According to Cope’s rule, today’s species are on average larger than their distant ancestors. A broad study by a researcher at the University of Fribourg has just shown that that is not the case among turtles.
Paleontologists have noticed that certain species tend to grow in size as they evolve over time. Hyracotherium, for instance, an ancestor of the horse which lived some fifty million years ago, measured no more than 20 cm at its withers, significantly smaller than present-day horses. This tendency of population lineages to increase in body size over evolutionary time is known as Cope’s rule (after the paleontologist Edward Drinker Cope). Cope’s rule, however, does not apply to turtles, as a large-scale study published in the scientific journal Ecology and Evolution has recently demonstrated. The study was led by Bruna M. Farina of the University of Fribourg’s Department of Biology.

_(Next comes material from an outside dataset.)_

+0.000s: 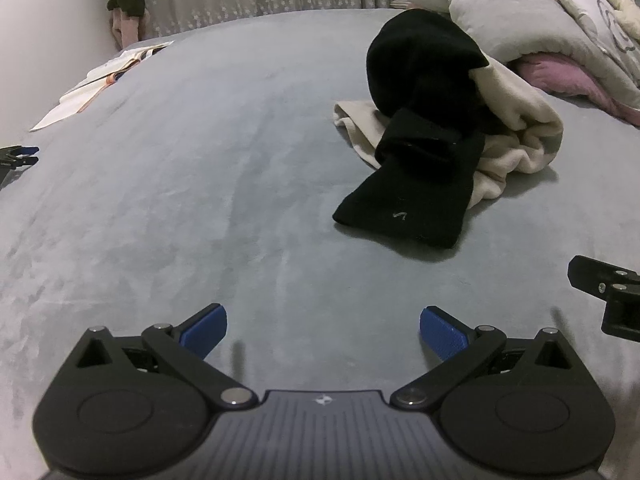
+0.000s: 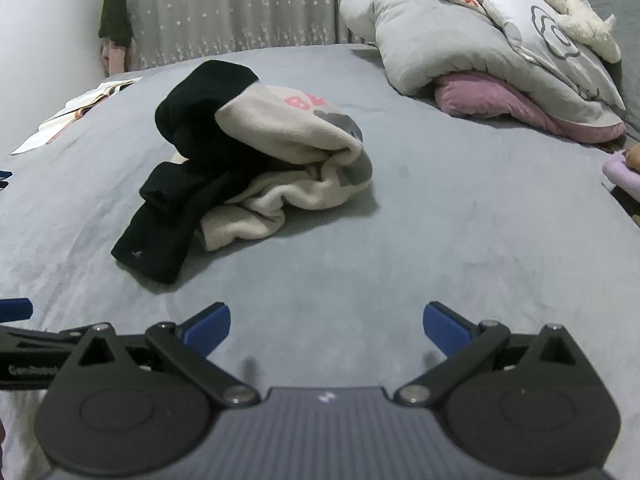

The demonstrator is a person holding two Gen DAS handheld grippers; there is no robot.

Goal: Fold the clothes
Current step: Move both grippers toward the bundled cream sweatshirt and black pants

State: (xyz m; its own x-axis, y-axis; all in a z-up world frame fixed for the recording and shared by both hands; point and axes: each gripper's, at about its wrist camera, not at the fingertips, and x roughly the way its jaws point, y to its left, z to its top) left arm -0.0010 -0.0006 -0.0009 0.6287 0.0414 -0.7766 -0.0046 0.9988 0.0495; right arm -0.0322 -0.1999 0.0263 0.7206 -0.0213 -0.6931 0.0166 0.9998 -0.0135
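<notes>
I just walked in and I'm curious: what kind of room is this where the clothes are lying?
Most likely a bedroom. The crumpled clothes lie on a wide grey bed, with a bundled grey duvet over a pink pillow at its head and star-patterned curtains behind.

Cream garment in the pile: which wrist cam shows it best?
Right wrist. The cream garment faces that camera, with its pink print and grey patch visible. In the left wrist view the black garment drapes over it, leaving only plain cream folds.
</notes>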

The most comprehensive study to date
Turtles (Testudines) represent a field that is especially fertile for studying the evolution of body size. There are over 357 known living species and therefore numerous lineages that can be studied to trace evolutionary processes at work. In addition, turtles vary remarkably in size. The smallest living species, the speckled Cape tortoise (Homopus signatus, more commonly called in the scientific literature Chersobius signatus) usually measures no more than 10 cm in length, while the largest, the leatherback sea turtle (Ermochelys coriacea), can exceed 2.2 m. Turtle fossils offer even greater variance. The shell of the extinct Stupendemys geographicus can measure over 2.8 m long! “That’s why it seemed essential to us to take into consideration the range of fossils when studying turtles, which earlier studies rarely did,” Ms. Farina explained. In the end, Ms. Farina, with the support of four colleagues from Brazilian, American and German institutions, studied 795 species, including 536 extinct ones, a corpus that is over twice as large as those involved in earlier studies. “It’s even the largest database of its kind assembled until now,” the University of Fribourg paleontologist cheerfully added.

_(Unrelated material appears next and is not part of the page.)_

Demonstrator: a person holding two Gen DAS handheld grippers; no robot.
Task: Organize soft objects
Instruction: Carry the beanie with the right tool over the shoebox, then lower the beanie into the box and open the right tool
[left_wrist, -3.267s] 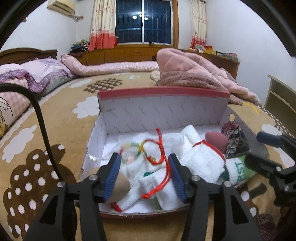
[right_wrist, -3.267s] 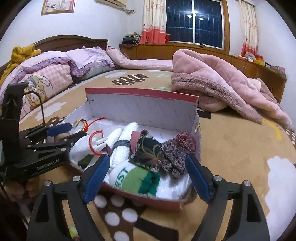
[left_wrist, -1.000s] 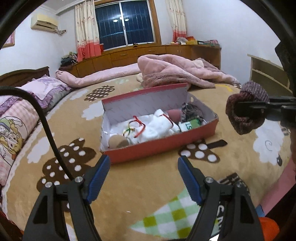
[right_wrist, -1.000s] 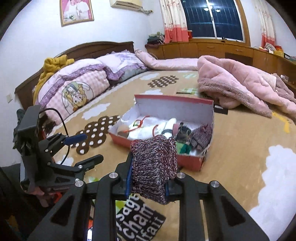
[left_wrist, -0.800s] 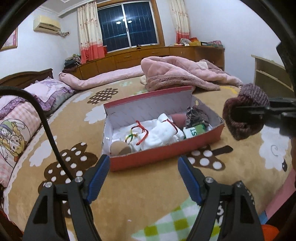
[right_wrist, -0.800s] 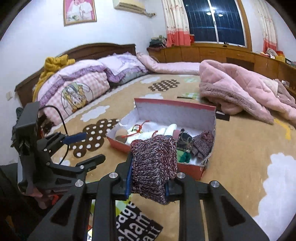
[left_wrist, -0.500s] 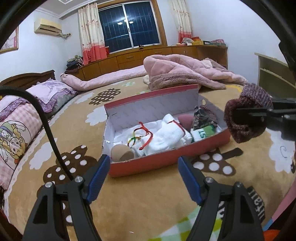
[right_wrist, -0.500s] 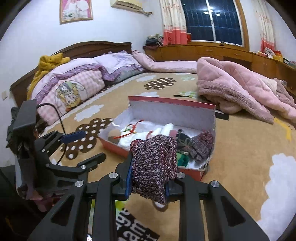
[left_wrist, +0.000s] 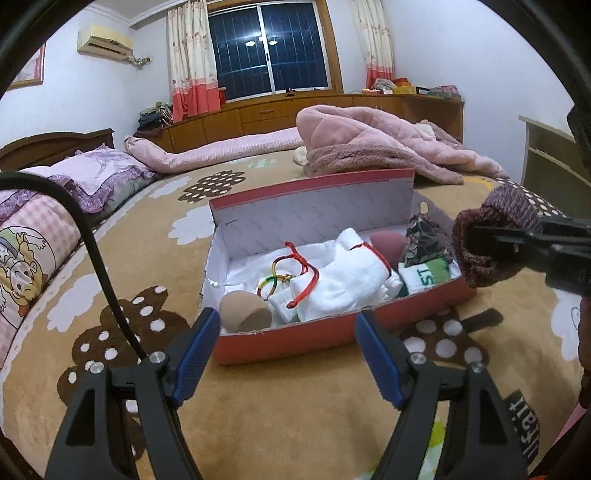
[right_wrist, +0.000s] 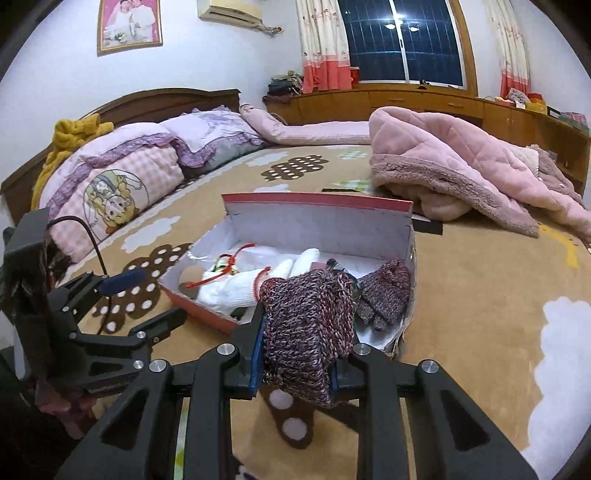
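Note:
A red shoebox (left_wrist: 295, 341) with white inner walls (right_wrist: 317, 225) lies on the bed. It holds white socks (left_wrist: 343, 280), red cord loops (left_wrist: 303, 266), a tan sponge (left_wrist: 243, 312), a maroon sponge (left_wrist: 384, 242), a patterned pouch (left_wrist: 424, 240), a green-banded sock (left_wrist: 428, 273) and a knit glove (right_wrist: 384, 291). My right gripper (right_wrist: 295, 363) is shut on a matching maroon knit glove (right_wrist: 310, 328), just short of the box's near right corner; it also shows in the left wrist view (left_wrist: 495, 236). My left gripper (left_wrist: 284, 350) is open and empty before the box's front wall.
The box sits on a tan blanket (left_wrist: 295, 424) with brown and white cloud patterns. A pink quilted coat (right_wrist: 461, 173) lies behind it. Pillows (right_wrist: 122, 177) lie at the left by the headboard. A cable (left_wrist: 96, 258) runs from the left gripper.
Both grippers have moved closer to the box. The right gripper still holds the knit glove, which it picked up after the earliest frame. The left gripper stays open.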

Neither smaller, nor larger, quite the contrary
From this extensive study, it appears that:
- There is no proof of directional evolution in the body size of turtles, neither from small to larger, as Cope’s rule posits, nor the reverse.
- Variance in environmental temperature seems to have no effect on the size of turtles.
- Habitat, on the other hand, plays a significant role: body size of freshwater turtles remains uniform over time, while sea turtles and tortoises (land turtles) show noticeable evolutionary variations.
A rule but not a universal law
Ms. Farina has reached a conclusion that qualifies a long-standing concept in paleontology. “These results demonstrate that Cope’s rule applies only rarely to vertebrates, except for certain lineages of mammals and pterosaurs, an extinct order of flying reptiles”, Ms. Farina noted. The study also allows us to better understand the specific evolution of turtles. For the University of Fribourg researcher, the data collected will serve as the basis of further analyses and thus throw new light on the evolutionary history of turtles.